WORK INSTRUCTION: Below are some entries. Count the lines where "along" appears and state only that number.

MATERIAL PROVIDED:
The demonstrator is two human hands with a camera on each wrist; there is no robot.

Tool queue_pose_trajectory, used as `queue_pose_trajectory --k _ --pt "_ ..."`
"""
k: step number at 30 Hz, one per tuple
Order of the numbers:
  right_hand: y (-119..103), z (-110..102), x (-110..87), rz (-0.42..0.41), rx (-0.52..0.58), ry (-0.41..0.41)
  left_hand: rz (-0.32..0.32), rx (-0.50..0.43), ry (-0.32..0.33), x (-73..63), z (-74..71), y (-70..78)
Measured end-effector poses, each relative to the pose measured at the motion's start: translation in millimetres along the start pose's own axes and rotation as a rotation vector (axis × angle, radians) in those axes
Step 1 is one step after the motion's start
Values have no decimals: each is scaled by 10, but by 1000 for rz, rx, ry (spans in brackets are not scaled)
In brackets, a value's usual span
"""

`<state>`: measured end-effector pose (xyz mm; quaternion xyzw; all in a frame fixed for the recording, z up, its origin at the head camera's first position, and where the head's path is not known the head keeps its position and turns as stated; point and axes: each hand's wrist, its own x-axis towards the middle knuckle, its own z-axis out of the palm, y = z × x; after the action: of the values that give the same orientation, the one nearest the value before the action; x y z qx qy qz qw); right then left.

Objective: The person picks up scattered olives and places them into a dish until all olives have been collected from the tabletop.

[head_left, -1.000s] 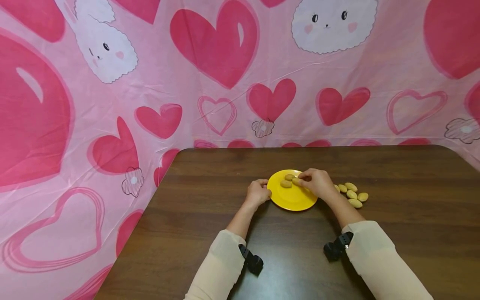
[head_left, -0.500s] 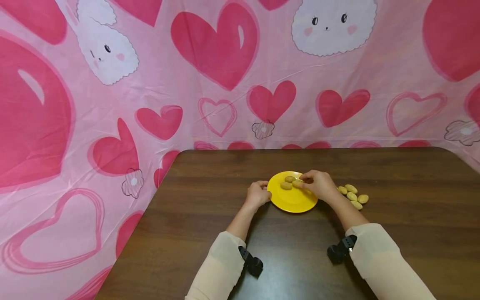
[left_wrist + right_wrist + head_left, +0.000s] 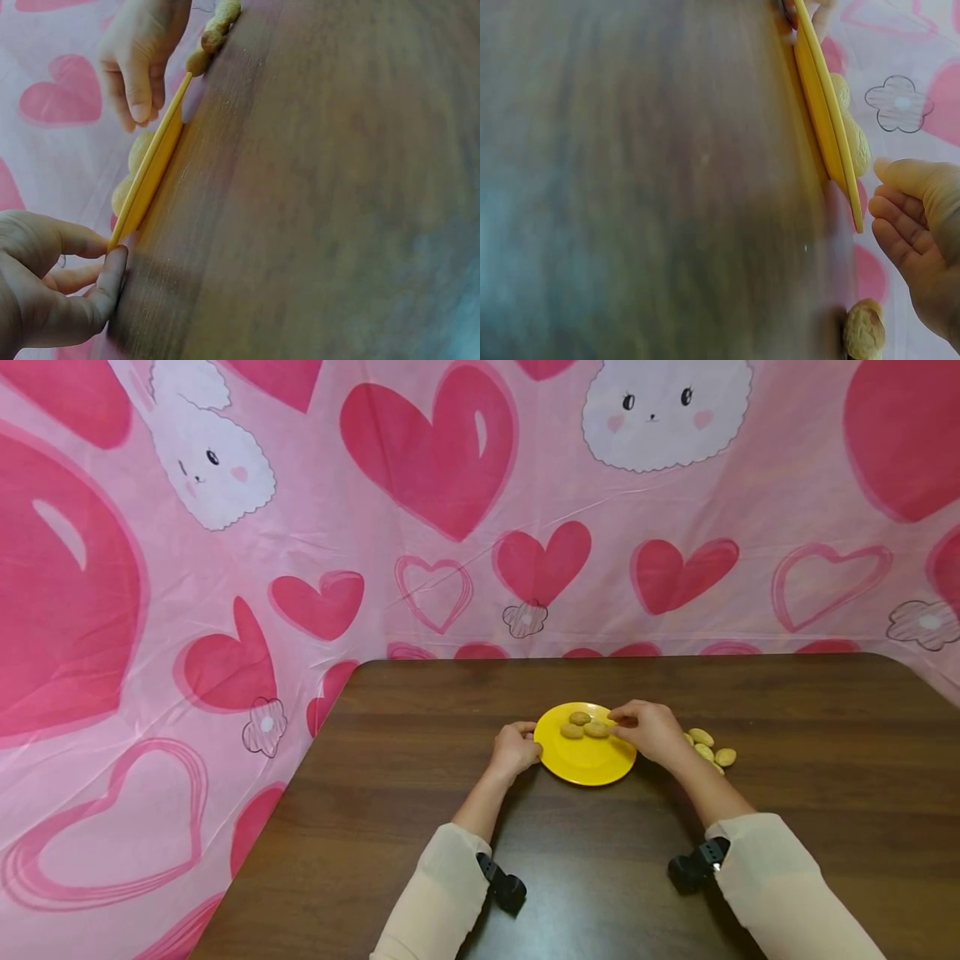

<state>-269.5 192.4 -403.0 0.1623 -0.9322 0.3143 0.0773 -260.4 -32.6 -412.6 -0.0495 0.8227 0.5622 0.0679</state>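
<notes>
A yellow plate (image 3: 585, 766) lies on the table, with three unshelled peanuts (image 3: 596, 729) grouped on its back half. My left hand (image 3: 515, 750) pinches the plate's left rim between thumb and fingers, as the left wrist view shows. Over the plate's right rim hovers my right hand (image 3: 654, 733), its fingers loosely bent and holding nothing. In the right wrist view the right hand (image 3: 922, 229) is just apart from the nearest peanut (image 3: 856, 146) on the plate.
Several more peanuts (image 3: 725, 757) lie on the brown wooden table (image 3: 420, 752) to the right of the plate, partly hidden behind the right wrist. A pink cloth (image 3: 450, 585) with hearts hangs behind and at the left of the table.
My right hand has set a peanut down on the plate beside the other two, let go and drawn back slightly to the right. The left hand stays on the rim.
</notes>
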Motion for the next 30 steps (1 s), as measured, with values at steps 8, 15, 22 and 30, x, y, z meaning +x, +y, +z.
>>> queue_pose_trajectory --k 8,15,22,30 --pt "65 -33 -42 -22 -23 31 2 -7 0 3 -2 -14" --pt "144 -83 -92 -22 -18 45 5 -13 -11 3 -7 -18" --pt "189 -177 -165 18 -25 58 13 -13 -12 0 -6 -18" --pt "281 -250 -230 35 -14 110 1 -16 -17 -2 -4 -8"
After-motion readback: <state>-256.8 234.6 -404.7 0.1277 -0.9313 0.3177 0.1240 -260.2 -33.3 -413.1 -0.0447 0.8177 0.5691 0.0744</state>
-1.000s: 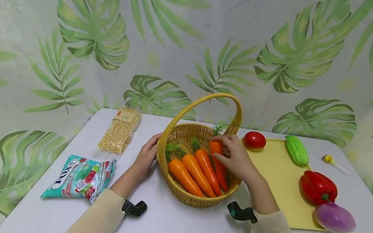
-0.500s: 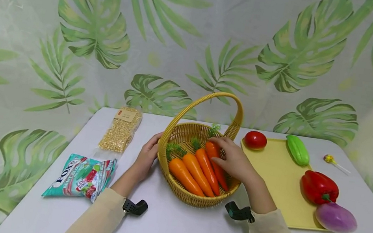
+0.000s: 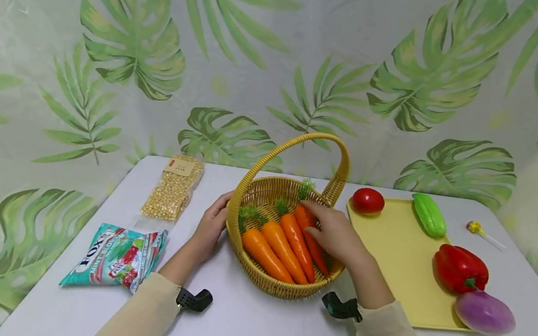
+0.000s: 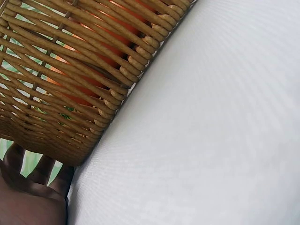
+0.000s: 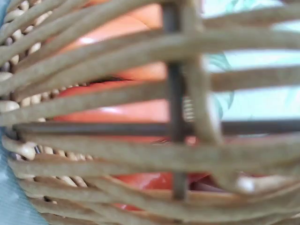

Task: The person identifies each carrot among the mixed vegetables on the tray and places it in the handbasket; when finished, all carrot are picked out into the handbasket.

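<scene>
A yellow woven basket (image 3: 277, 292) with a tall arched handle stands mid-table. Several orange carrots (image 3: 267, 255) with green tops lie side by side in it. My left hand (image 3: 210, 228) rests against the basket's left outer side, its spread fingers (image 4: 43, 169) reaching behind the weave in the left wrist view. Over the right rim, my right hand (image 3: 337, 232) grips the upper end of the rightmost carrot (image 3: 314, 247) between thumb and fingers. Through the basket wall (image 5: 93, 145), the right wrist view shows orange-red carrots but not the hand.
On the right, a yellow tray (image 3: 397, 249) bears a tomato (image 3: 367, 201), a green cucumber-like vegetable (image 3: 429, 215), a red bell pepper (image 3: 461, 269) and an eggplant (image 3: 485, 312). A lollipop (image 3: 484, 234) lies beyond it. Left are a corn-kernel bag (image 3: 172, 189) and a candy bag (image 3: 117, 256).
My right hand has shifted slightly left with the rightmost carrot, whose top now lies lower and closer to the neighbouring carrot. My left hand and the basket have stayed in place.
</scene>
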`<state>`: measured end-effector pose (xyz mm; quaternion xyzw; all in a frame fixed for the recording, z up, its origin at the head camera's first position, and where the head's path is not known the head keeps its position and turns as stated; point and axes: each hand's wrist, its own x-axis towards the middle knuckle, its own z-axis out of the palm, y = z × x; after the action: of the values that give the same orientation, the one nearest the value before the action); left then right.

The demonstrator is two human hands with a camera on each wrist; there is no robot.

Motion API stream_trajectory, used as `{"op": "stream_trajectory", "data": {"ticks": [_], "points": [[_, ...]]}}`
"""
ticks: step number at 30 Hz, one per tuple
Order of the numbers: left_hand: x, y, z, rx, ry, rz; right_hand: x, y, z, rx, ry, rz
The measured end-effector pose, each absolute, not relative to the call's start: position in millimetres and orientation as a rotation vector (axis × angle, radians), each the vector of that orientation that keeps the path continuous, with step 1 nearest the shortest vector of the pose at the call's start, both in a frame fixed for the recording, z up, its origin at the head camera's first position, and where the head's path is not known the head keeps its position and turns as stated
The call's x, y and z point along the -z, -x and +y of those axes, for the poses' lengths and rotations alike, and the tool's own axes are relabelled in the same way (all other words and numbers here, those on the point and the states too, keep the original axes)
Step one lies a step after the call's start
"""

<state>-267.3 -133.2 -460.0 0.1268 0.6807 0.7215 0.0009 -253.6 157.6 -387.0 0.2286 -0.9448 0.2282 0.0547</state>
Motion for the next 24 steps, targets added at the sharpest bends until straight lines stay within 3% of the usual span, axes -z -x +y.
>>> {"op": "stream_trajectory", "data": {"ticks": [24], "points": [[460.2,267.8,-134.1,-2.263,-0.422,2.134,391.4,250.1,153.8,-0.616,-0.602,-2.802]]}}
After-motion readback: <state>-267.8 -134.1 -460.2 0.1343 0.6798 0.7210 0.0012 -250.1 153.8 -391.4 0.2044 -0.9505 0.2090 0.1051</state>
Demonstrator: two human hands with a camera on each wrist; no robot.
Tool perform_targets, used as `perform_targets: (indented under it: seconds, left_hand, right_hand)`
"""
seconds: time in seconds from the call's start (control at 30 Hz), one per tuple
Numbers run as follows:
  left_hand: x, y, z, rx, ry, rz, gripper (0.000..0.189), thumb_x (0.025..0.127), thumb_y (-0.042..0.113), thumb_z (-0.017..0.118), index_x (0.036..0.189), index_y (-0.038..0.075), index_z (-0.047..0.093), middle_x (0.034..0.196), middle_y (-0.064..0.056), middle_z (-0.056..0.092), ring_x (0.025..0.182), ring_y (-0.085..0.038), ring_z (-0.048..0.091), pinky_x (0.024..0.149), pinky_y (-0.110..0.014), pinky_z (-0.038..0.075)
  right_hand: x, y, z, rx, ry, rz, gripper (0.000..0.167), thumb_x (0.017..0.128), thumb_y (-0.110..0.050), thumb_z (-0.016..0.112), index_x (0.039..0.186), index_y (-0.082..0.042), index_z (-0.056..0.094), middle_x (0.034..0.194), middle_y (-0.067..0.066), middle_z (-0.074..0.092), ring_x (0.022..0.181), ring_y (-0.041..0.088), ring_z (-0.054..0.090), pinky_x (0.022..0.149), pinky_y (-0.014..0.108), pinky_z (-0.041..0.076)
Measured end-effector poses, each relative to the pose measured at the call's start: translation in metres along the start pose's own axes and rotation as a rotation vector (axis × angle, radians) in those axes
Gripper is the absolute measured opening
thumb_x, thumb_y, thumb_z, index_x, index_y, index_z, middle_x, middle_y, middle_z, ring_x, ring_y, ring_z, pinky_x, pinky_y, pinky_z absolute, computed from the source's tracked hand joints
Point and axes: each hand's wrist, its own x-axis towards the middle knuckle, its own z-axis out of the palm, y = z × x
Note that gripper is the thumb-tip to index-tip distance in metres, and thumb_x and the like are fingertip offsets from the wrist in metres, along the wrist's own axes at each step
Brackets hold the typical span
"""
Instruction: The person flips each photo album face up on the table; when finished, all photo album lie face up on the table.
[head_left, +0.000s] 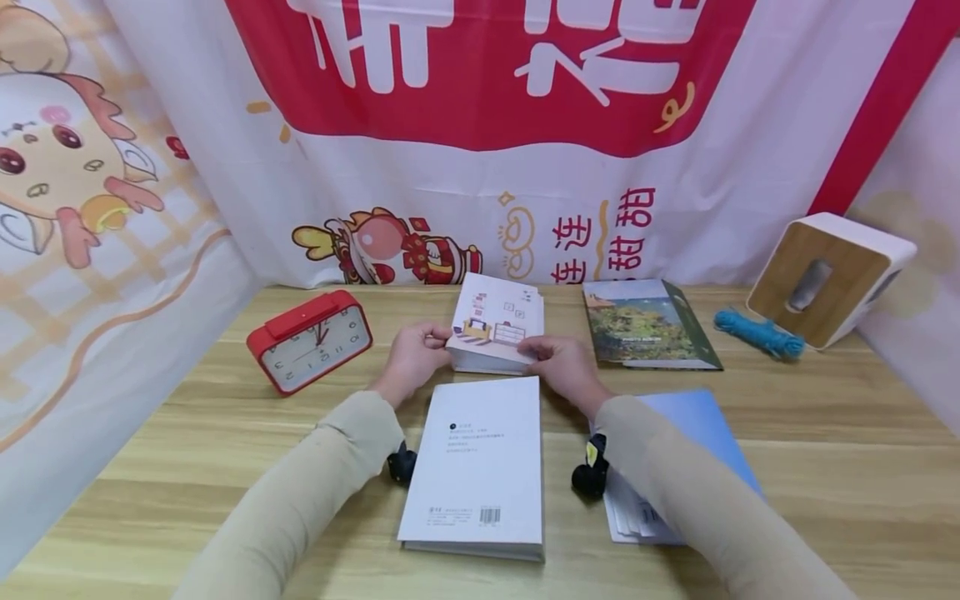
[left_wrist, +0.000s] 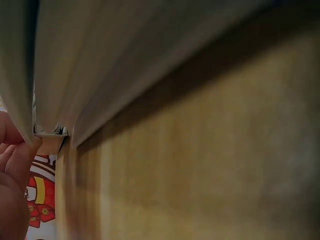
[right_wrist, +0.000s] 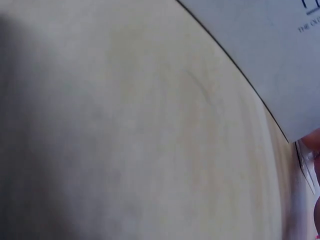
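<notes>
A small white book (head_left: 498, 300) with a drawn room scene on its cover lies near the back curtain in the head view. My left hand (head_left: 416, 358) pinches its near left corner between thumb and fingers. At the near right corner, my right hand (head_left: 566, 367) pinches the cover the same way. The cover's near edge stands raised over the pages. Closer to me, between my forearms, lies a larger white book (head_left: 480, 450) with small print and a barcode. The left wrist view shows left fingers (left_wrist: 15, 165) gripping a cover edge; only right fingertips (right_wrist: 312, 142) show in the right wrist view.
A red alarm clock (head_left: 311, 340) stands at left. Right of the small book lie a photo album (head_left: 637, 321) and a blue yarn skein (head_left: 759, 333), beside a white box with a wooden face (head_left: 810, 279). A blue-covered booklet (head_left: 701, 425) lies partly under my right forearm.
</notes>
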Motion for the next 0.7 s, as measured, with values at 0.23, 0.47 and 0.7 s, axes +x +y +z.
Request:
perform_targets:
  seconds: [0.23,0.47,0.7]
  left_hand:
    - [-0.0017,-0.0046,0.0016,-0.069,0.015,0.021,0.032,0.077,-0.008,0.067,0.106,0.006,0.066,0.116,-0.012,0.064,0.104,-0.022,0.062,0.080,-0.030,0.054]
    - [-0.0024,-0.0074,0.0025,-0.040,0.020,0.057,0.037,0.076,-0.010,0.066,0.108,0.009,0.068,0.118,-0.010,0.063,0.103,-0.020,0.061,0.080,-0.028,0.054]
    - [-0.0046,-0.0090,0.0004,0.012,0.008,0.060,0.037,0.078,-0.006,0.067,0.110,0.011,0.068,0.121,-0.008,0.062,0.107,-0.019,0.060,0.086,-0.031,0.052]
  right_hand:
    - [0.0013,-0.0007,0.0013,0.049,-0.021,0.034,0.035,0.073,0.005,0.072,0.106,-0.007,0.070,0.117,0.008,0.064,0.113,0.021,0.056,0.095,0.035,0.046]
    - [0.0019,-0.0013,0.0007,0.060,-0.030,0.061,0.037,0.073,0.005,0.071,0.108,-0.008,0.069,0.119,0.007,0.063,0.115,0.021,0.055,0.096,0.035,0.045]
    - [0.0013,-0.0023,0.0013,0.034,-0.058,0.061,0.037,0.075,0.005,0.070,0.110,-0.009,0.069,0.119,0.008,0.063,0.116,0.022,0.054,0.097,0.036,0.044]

TASK ANSWER: 4